ー日常ー街の住人達【5】

ー広尾(?):陰気な家ー

赤ん坊のなき声がする方へと向かっていくと……。

赤ん坊「ホンギャホンギャ」

『おお、よしよし』

誰かが泣いている赤ん坊に布にしみこませた水を吸わさせている。

マリア「赤ちゃんですね」

『わーっ!』

『『『なんだお前は!!』』』

こちらを向いて怒鳴ってきた家主たちと思われる三人は白塗りの女、猿顔の男、鉄漿の爺さん……。

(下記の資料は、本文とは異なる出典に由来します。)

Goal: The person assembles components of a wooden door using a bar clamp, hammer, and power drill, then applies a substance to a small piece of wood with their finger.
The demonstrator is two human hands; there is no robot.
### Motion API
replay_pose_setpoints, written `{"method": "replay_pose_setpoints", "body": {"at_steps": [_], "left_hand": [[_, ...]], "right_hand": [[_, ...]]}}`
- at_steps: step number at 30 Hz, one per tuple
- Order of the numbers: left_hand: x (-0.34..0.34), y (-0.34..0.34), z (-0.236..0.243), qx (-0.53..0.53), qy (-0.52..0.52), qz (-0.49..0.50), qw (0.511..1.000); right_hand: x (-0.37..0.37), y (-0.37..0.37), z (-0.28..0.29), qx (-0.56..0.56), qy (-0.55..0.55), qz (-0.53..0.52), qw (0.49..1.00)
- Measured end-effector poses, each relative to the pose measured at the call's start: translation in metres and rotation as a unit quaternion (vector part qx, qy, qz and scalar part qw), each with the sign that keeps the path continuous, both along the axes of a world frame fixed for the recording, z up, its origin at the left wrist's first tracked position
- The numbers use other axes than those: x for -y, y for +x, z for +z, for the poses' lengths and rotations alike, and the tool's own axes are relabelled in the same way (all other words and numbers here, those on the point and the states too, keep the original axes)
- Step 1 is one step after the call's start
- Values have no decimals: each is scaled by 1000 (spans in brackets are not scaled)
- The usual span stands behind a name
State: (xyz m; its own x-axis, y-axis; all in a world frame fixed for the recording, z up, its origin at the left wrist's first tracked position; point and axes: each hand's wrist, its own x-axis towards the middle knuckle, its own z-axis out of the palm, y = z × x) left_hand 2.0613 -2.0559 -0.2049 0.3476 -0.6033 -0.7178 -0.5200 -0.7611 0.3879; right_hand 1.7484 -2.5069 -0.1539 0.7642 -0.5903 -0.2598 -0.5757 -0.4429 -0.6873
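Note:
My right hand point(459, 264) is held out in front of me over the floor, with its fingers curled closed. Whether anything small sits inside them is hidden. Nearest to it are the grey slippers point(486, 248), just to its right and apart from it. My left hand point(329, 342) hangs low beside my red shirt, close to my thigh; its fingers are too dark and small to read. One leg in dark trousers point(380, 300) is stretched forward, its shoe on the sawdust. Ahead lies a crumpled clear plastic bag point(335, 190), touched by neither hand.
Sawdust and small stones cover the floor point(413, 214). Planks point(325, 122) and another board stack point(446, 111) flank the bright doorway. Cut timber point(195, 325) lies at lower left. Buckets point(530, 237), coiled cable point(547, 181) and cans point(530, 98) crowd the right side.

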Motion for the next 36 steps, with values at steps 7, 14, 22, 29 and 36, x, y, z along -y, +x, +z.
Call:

マリア「きゃーーー!あぁーーっと、申し遅れました家政婦です。」

驚いて叫んでしまったがとりあえず挨拶するマリア。

白塗りの女『えっ、あっ、ああ……かせーふというとお女中さん』

正直、変な顔の雇い主たちだとマリアは思った。

マリア「さらしはオムツと砂糖水を赤ちゃんの口に含ませるためですか、でも不便でしょう。ミルクじゃいけないんですか?」

猿顔の男『みるく?とは?』

マリア「人工のお乳ですよ。ほ乳瓶という便利な道具もありますし。使い捨ての紙オムツというのもあります。買ってきましょうか?」

猿顔の男とお歯黒の爺さんは顔を見合わせていった。

お歯黒の爺『ほんと?そんな便利なものがあるの。じゃあ買ってきて』

マリア「オゼゼをください」

お歯黒の爺『はい』

懐から例の二分金を一枚差し出してくる。

マリア「あっ、おしいなぁ。今はミルクもほ乳瓶も高いからそれじゃあ足りないかもですわぁ!」

『『『ひそひそ』』』

三人はひそひそと何かを相談し始める。マリアはどう出るかと少し冷や汗をかきながら待った。

白塗りの女『これでどうかしら』

差し出してきたのは金色に輝く小判。

マリア「わ……かりませんが足りるかもしれません!いってきます!」

白塗りの女『急いでね』


~~

マリア「専門店でたしか小判一枚20~30万円で売っていたはず!だとすると!」

超スピード?!でマリアは専門店へと駆けこんで小判を鑑定してもらった。

店主「5万円なら引き取りましょう」

マリア「売った!」

小判一枚が5万円!ということは百枚巻き上げれば五百万円!運が向いてきたーーとマリアは叫んだ。

くどいようですがおマリはお金が欲しいのです。

お金のためなら道徳観とか倫理的を気にするような玉ではありません。

そのために頼まれたほ乳瓶やらミルクやらと一緒にちょっとした小道具を買ってすぐに黄金の……もとい陰気なあの家へと走って向かった。